In the lines below, the string "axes" may appear; say how many lines hold it and give nothing more.

((

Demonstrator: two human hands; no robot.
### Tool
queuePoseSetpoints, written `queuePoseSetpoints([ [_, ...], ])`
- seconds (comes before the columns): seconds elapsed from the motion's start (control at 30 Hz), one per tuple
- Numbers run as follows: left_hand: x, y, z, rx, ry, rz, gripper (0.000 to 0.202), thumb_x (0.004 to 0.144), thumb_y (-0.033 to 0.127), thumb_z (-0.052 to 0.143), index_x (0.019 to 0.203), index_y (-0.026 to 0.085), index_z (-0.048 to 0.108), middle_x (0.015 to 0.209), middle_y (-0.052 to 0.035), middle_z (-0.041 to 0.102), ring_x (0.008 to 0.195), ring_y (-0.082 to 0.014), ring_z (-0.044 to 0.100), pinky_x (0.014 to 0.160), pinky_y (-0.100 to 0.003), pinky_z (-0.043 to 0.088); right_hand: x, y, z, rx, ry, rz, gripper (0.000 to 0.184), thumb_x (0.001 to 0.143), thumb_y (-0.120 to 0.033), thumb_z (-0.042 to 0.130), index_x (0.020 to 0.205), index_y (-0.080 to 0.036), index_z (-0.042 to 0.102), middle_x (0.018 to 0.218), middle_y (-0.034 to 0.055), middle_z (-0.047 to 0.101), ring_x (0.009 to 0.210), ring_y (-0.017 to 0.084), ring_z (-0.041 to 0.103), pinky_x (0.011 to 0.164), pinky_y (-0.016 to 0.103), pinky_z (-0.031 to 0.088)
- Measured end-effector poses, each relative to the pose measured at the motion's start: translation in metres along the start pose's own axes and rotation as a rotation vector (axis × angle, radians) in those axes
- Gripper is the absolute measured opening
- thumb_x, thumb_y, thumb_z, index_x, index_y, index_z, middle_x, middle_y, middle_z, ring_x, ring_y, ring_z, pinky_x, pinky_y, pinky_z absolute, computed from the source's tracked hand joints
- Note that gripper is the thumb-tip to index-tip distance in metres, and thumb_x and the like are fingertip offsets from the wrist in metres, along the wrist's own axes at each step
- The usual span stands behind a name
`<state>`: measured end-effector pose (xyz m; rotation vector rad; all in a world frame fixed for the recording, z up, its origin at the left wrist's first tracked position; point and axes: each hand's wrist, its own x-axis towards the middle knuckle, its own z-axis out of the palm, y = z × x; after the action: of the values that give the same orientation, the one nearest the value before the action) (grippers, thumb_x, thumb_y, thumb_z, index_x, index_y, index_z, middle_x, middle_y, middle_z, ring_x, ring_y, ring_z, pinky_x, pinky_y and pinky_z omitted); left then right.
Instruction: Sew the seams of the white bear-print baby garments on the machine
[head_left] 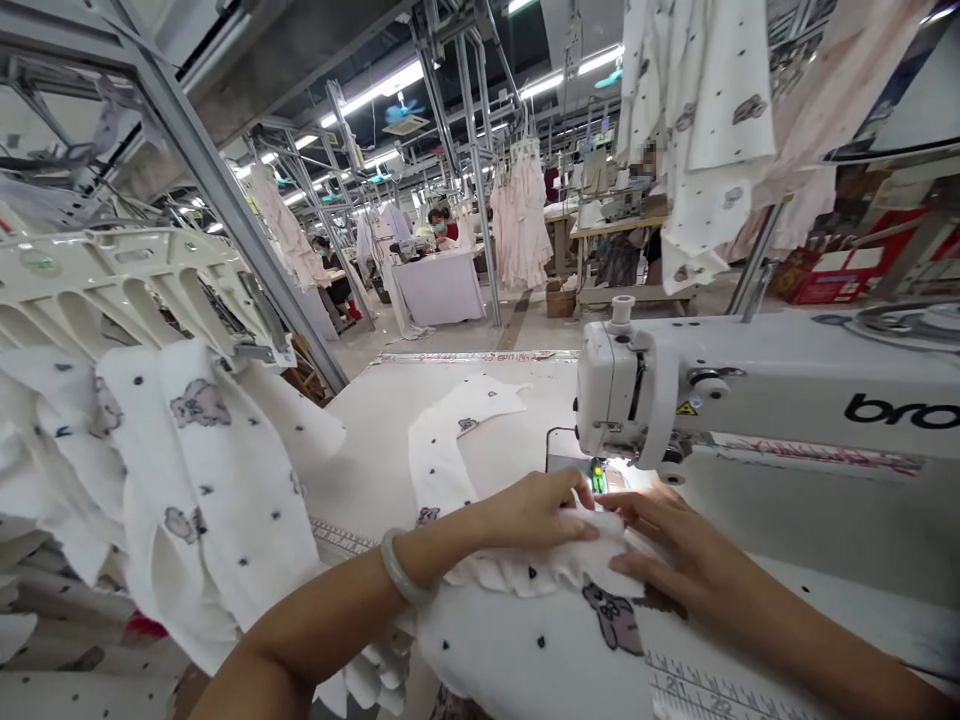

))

> [Answer below]: 3